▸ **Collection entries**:
****************

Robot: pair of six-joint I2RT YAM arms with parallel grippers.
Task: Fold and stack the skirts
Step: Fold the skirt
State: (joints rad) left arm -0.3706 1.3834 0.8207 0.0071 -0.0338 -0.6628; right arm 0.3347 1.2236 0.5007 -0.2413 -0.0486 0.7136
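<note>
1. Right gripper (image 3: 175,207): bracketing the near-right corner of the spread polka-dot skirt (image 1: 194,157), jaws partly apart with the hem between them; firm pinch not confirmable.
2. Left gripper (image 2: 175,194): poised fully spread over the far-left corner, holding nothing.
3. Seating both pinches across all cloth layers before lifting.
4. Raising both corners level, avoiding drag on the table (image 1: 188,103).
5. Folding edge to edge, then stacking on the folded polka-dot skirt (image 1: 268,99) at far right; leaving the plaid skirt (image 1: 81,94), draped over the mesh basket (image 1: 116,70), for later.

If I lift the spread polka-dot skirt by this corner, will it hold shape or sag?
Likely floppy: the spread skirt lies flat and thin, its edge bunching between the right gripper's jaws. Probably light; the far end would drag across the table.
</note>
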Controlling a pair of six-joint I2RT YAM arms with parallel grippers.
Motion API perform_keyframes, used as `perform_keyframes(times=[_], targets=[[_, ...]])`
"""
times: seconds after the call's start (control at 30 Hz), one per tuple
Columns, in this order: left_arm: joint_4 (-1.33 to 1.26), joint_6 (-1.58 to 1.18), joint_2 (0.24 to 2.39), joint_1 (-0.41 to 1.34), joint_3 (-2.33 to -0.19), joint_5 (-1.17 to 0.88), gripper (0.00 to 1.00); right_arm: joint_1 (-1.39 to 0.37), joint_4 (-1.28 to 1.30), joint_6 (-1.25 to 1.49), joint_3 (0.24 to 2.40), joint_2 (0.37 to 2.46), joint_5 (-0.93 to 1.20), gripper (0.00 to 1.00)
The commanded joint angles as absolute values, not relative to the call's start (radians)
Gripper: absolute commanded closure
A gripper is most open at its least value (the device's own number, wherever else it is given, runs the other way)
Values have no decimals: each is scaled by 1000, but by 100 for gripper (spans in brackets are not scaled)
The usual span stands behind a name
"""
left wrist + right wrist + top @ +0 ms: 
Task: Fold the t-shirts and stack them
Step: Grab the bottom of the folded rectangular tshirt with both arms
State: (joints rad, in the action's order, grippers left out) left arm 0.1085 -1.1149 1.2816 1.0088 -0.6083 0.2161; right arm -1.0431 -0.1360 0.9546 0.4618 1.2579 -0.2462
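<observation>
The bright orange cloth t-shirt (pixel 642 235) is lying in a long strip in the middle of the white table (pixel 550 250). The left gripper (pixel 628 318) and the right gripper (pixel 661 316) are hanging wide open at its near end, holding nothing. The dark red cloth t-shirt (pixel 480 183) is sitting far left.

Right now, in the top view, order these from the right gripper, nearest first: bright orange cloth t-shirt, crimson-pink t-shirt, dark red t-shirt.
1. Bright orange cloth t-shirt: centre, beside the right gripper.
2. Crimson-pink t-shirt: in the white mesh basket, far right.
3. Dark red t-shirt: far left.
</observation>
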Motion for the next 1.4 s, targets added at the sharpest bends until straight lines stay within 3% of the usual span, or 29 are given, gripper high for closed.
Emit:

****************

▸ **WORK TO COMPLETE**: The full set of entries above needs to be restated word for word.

▸ **COMPLETED EXERCISE**:
Robot: pair of six-joint I2RT YAM arms with parallel grippers.
Task: Fold and stack the skirts
Step: Fold the skirt
State: (joints rad) left arm -0.3706 1.3834 0.8207 0.0071 -0.0338 -0.6628; right arm 0.3347 1.2236 0.5007 -0.2413 -0.0486 0.7136
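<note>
1. Right gripper (image 3: 175,207): bracketing the near-right corner of the spread polka-dot skirt (image 1: 194,157), jaws partly apart with the hem between them; firm pinch not confirmable.
2. Left gripper (image 2: 175,194): poised fully spread over the far-left corner, holding nothing.
3. Seating both pinches across all cloth layers before lifting.
4. Raising both corners level, avoiding drag on the table (image 1: 188,103).
5. Folding edge to edge, then stacking on the folded polka-dot skirt (image 1: 268,99) at far right; leaving the plaid skirt (image 1: 81,94), draped over the mesh basket (image 1: 116,70), for later.

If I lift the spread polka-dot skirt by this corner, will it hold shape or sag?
Likely floppy: the spread skirt lies flat and thin, its edge bunching between the right gripper's jaws. Probably light; the far end would drag across the table.
</note>
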Controlling a pair of six-joint I2RT YAM arms with parallel grippers.
Motion API perform_keyframes, used as `perform_keyframes(times=[_], targets=[[_, ...]])`
"""
times: seconds after the call's start (control at 30 Hz), one per tuple
Columns, in this order: left_arm: joint_4 (-1.33 to 1.26), joint_6 (-1.58 to 1.18), joint_2 (0.24 to 2.39), joint_1 (-0.41 to 1.34), joint_3 (-2.33 to -0.19), joint_5 (-1.17 to 0.88), gripper (0.00 to 1.00); right_arm: joint_1 (-1.39 to 0.37), joint_4 (-1.28 to 1.30), joint_6 (-1.25 to 1.49), joint_3 (0.24 to 2.40), joint_2 (0.37 to 2.46), joint_5 (-0.93 to 1.20), gripper (0.00 to 1.00)
The commanded joint angles as absolute values, not relative to the call's start (radians)
Gripper: absolute commanded closure
A gripper is most open at its least value (the device's own number, wherever else it is given, runs the other way)
Values have no decimals: each is scaled by 1000, but by 100 for gripper (spans in brackets are not scaled)
The usual span stands behind a name
"""
left wrist + right wrist + top @ +0 ms: 
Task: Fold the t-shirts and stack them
Step: Grab the bottom of the folded rectangular tshirt with both arms
State: (joints rad, in the action's order, grippers left out) left arm 0.1085 -1.1149 1.2816 1.0088 -0.6083 0.2161; right arm -1.0431 -0.1360 0.9546 0.4618 1.2579 -0.2462
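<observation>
The bright orange cloth t-shirt (pixel 642 235) is lying in a long strip in the middle of the white table (pixel 550 250). The left gripper (pixel 628 318) and the right gripper (pixel 661 316) are hanging wide open at its near end, holding nothing. The dark red cloth t-shirt (pixel 480 183) is sitting far left.

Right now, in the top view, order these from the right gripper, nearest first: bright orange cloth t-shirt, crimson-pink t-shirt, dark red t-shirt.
1. Bright orange cloth t-shirt: centre, beside the right gripper.
2. Crimson-pink t-shirt: in the white mesh basket, far right.
3. Dark red t-shirt: far left.
</observation>
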Motion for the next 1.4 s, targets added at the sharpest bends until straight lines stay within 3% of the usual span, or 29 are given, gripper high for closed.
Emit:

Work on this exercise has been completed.